Di segno opposto è invece l’approccio di Clifford Geertz, che in The Interpretation of Cultures definiva la cultura come “una rete di significati che l’uomo ha tessuto”, proponendo quindi un modello di analisi non sperimentale ma interpretativa. Geertz affermava: “il concetto di cultura che esporrò […] è essenzialmente un concetto semiotico”, e proseguiva: “la loro analisi non è anzitutto una scienza sperimentale in cerca di leggi, ma una scienza interpretativa in cerca di significato”.
Secondo Lancioni, entrambe le posizioni pongono una sfida alla semiotica: da un lato, essa deve definire la propria specificità tra linguistica e antropologia; dall’altro, è chiamata a confrontarsi con le “forme simboliche” esplorate dagli antropologi, andando “sul campo” per studiare i modi in cui i segni circolano in una determinata cultura.
Questo confronto avrebbe anche la funzione di testare la validità generale dei modelli semiotici. In particolare, Lancioni si riferisce al cosiddetto Schema Narrativo Canonico della semiotica greimasiana, che in alcuni casi è stato criticato come derivante da pratiche narrative “culturalmente localizzate” e non generalizzabili.
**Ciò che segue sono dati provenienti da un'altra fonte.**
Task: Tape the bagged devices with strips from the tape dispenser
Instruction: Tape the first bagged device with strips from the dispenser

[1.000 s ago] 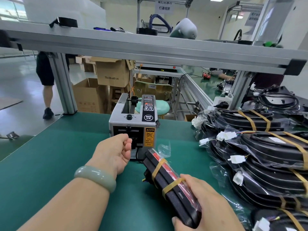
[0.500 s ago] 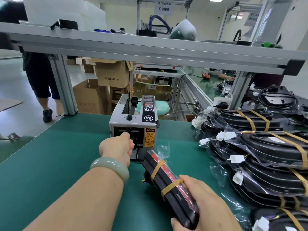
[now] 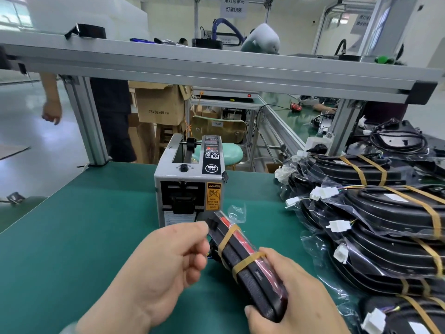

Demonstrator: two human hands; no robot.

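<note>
While right hand [image 3: 292, 292] grips bagged device [image 3: 250, 268], left hand [image 3: 166, 263] pinches.

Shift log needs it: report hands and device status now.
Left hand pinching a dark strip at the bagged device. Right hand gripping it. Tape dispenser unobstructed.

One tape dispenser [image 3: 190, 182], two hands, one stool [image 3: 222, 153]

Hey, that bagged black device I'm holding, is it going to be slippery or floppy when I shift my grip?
Probably stiff: the bagged device juts out straight from the right hand without sagging. Its glossy plastic bag may slip, though the tan tape bands cinch it tight.
</note>
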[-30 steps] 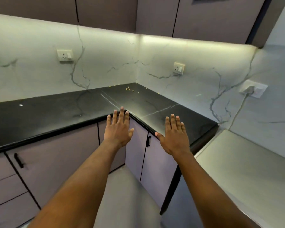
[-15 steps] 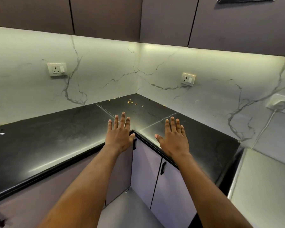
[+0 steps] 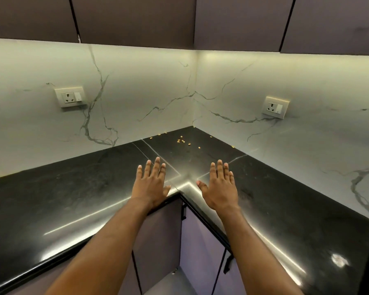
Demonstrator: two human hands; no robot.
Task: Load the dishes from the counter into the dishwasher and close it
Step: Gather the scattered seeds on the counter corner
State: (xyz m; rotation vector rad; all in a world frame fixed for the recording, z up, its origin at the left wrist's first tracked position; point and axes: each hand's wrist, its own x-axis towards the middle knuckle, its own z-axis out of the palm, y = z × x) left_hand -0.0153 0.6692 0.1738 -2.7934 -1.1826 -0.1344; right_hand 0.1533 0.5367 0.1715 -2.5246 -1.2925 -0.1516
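Where marble walls (image 3: pixel 147 86) meet, glossy black L-shaped counter (image 3: pixel 73 201), scattered crumbs (image 3: pixel 182 141).

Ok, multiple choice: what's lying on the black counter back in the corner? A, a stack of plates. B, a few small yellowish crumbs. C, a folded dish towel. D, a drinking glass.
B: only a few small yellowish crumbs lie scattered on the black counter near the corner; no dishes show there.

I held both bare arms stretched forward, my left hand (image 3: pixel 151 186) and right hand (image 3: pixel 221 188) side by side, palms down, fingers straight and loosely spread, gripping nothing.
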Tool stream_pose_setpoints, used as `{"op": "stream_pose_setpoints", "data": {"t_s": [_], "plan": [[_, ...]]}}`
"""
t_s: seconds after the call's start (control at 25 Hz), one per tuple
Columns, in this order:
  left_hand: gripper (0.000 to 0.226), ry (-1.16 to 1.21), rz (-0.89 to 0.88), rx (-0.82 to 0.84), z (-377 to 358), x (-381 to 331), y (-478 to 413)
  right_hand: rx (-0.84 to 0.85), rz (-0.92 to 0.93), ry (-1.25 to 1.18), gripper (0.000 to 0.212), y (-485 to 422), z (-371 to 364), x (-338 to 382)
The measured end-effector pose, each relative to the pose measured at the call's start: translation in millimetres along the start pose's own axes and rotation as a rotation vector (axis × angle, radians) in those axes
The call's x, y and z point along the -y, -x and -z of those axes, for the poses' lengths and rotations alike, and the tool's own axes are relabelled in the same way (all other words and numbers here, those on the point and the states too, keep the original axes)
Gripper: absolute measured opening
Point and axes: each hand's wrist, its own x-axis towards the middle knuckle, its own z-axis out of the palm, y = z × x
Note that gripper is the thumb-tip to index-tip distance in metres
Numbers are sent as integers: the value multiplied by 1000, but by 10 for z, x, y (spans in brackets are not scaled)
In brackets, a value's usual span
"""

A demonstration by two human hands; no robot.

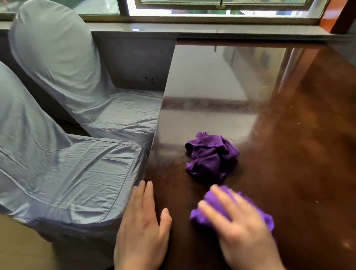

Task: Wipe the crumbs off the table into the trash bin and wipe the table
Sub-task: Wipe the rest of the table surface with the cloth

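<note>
You're pressing a purple cloth (231, 209) flat under your right hand (242, 228), fingers spread over it, near the table's (302, 163) front-left corner. Your left hand (140, 229) is lying open and flat on the table edge, gripping nothing. A second cloth (212, 156) is sitting crumpled just beyond. Crumbs (292, 107) are still dotting the right side, and no trash bin is showing, so I'd say you're early on.

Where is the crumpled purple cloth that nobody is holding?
In the head view the loose purple cloth lies crumpled on the dark table, near its left edge, just beyond the right hand, which presses a second purple cloth.
</note>
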Motion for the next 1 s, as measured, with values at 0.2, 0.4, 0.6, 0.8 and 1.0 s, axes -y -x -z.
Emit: {"op": "stream_pose_setpoints", "data": {"t_s": [0.2,0.4,0.6,0.8,1.0], "plan": [[64,-3,-36,-24,-25,9,-13,139,58,-71,43,-768,-214,494],[71,-11,9,-43,-58,7,-3,210,-31,66,43,-1632,-528,687],[68,-18,6,-13,-41,7,-10,167,-271,82,34,-2199,-513,411],[66,-15,9,37,-16,-3,-24,268,-101,90,49,-1582,-428,633],[62,-42,-63,29,10,3,-25,255,11,116,45,-747,-200,717]]}}
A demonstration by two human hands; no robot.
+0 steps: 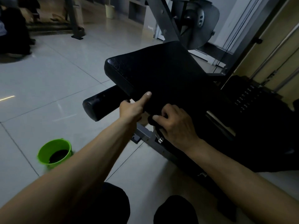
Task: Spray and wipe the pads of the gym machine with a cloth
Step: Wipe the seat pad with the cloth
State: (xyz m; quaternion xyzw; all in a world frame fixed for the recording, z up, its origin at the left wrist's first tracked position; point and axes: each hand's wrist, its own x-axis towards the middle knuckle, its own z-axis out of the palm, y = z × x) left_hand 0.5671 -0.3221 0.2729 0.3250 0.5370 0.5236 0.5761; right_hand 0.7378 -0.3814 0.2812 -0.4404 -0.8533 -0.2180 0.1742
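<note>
Black cloth (152,121), bunched small and hard to make out in dim light, pinched between thumb and curled fingers of right hand (176,126), held against near corner of large pad (161,70). Just beside it, left hand (134,109) gripping same pad's near edge: thumb straight on top, fingers tucked beneath. Pad black, pebbled, rectangular, sloping upward and away. Below its left edge, black padded roller (100,105) lying crosswise, round end cap showing. Under both hands, grey metal frame (145,136). To the right, dark weight stack (247,97) with rows of small marks, too blurred to read. On pale tiled floor (48,78), near left forearm, bright green bucket (55,152) holding something dark. At bottom edge, two knees (113,204) in dark fabric.
</note>
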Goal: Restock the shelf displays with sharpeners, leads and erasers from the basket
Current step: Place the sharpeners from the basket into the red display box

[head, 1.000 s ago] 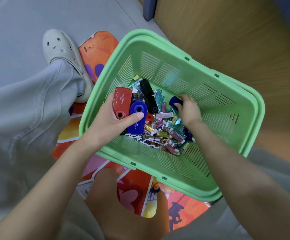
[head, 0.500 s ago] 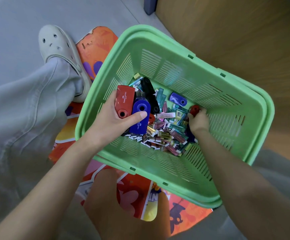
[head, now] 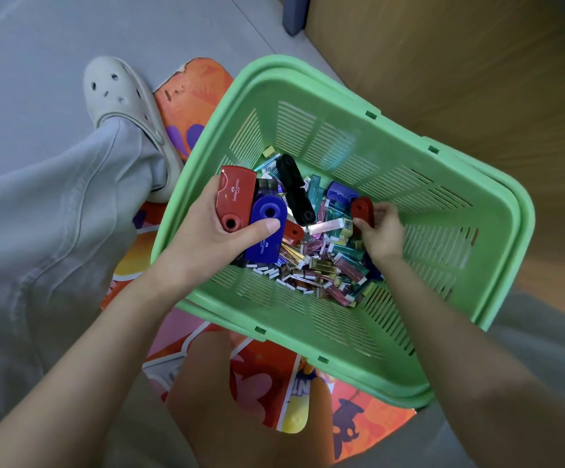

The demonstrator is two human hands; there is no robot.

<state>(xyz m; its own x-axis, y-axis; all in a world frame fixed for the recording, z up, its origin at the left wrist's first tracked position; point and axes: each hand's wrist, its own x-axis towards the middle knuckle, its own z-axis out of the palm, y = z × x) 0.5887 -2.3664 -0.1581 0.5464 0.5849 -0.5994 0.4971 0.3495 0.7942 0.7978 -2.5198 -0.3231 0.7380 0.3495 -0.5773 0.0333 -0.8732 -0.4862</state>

Tali critiche, osserva l’autore, restano spesso prive di verifiche concrete. Proprio per questo, sarebbe interessante studiare come tale modello reagisca al confronto con oggetti appartenenti ad altre culture, verificando se da tale confronto possano emergere correzioni o addirittura l’esigenza di abbandonare certi paradigmi.
Lancioni cita anche il lavoro di Maurizio Del Ninno (Etnosemiotica, 2007), che raccoglie saggi in cui semiotica e antropologia si confrontano. Ma sottolinea che tale raccolta, pur ricca, lascia fuori molti altri contributi che dimostrano la rilevanza di questo dialogo: in particolare, “La struttura e la forma” di Lévi-Strauss, che critica la Morfologia della fiaba di Propp da una prospettiva etnologica e suggerisce un ripensamento strutturalista della narrazione. Un saggio, secondo Lancioni, che “costituisce la vera ispirazione del lavoro di Greimas”, ben oltre Propp stesso.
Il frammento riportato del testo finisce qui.